Bug #1626702 reported by Darren Carpenter
20
This bug affects 3 people
Affects Status Importance Assigned to Milestone
OpenStack Compute (nova)
Expired
Undecided
Unassigned

Bug Description

Description: When a host goes down and instances on that host are deleted while the host is down, this request should be tracked in the database so that when the host comes back up it can scrub the delete request against the status of the active instance and delete it if necessary. The overall goal is for the delete to be processed so that any attached volumes return to an available state instead of being left in an in-use state. (attached to a non-existent instance)

This is being experienced while using Cloud Foundry. When the host goes down, Bosh attempts to re-create the instance along with associating any previous known volumes.

This has been tested on the following tag:
10.1.18

If this was not an issue, I would expect the delete request to go through while the host was down and the system itself would clean up the mess once the host comes back online freeing up the volume for use immediately.

(This is going to be tested in Liberty as well and further notes will be attached to the bug report)

Revision history for this message
Craig Bookwalter (craigbookwalter) wrote :

to help clarify:

bosh is a tool used to deploy Cloud Foundry. It has a feature called the resurrector that watches VMs and if contact is lost, attempts to recreate them.

Currently, this is what happens:
- a physical host with a given instance goes down
- bosh notices the instance missing, issues a delete request
- if the delete request is issued within 1-2 minutes of the host going offline, the delete request never completes and bosh gives up trying to recreate the instance
- if the delete request is issued after that time, the delete request completes and bosh recreates the instance, but fails to reattach the volume to the new instance because the volume is still attached to the old (deleted) instance.

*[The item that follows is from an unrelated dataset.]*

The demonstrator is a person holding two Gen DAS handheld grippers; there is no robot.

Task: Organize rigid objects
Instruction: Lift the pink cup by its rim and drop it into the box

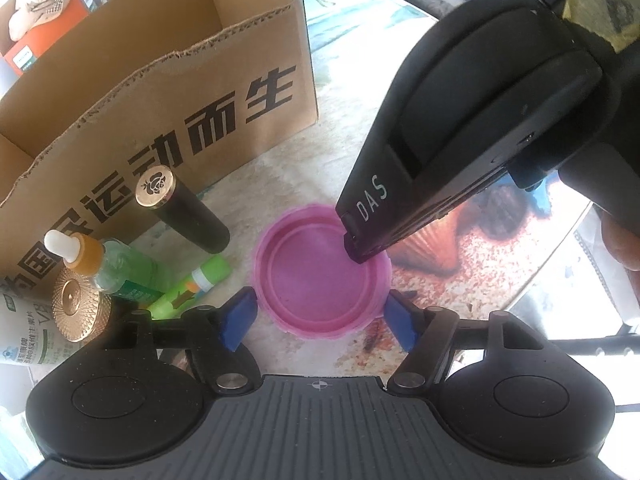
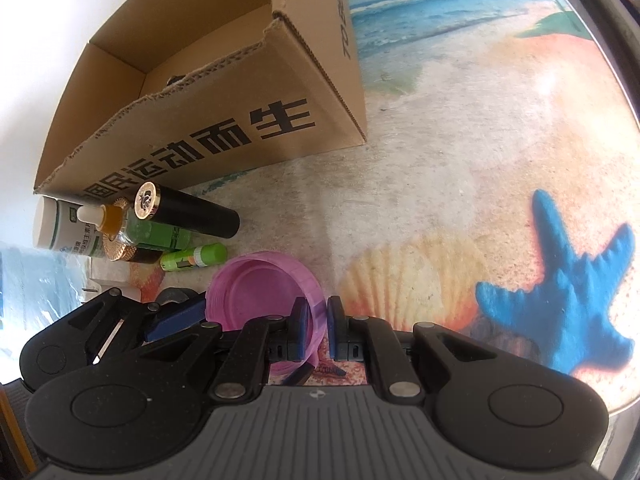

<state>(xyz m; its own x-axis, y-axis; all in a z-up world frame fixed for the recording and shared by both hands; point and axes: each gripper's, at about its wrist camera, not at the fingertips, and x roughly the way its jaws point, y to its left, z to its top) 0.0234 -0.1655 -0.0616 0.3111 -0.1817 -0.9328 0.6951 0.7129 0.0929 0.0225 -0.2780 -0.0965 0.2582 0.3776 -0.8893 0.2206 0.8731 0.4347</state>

The fabric should accept the delete request, mark any attached volumes as detached, and return something like 204, handling any actual cleanup on physical nodes asynchronously.

Revision history for this message
Matt Riedemann (mriedem) wrote :

Without logs I'm having a hard time seeing what's blowing up here, or in what version. This would be better if you could provide recreate steps using devstack with a more recent version of nova since liberty is going to be end of life in less than 2 months.

Also, by 'bosh recreates the instance', do you mean it evacuates the instance from the downed host or creates a new instance using the same image/flavor/volume/etc?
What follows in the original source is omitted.